The continuity between Native American activism then and now was at the core of the UNM symposium, which featured the participation of scholars like Dr. Roxanne Dunbar-Ortiz and emerging leaders such as Lane Bird Bear of the Kiva Club, the UNM Native American student organization which Redhouse  helped build in the early 1970s,  a time the veteran organizer characterized as the “Golden Age” of Native American student activism.

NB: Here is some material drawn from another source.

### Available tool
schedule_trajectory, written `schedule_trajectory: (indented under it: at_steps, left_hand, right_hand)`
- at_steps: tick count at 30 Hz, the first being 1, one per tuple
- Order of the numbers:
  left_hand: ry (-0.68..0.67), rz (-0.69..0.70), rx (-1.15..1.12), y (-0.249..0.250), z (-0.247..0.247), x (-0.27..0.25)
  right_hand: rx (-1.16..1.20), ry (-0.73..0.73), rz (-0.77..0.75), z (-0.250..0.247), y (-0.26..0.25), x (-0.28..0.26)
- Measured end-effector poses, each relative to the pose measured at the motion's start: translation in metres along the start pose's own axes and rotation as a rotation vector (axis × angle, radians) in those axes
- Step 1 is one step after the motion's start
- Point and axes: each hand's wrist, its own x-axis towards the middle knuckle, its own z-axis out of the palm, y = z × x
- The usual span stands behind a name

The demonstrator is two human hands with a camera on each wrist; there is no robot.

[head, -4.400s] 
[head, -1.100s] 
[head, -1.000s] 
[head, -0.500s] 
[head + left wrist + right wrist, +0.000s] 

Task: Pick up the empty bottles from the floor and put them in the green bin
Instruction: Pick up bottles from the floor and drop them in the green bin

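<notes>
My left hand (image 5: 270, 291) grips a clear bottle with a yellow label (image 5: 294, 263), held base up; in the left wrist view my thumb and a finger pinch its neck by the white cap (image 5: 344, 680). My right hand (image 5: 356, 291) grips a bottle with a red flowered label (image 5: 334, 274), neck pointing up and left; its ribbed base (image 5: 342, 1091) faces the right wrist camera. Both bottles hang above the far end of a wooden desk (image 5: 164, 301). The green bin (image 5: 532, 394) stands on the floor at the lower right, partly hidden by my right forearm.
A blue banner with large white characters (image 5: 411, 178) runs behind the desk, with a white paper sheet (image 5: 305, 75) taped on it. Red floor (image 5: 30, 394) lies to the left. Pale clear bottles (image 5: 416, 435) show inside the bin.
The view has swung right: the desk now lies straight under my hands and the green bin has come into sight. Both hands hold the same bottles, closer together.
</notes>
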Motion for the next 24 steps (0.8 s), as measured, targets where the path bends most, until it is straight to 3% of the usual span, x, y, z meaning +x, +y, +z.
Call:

Serving as the moderator of the exchange between Denetdale and Redhouse, Bird Bear  told the audience how he came from North Dakota to UNM, where he found a hospitable place in the Kiva Club to channel his concerns about issues at home and locally. Not unlike the exploitation which motivated Redhouse more than four decades ago, the young activist briefly recounted how the Kiva Club staged a demonstration this school year against the outside appropriation of Native American cultural symbols. 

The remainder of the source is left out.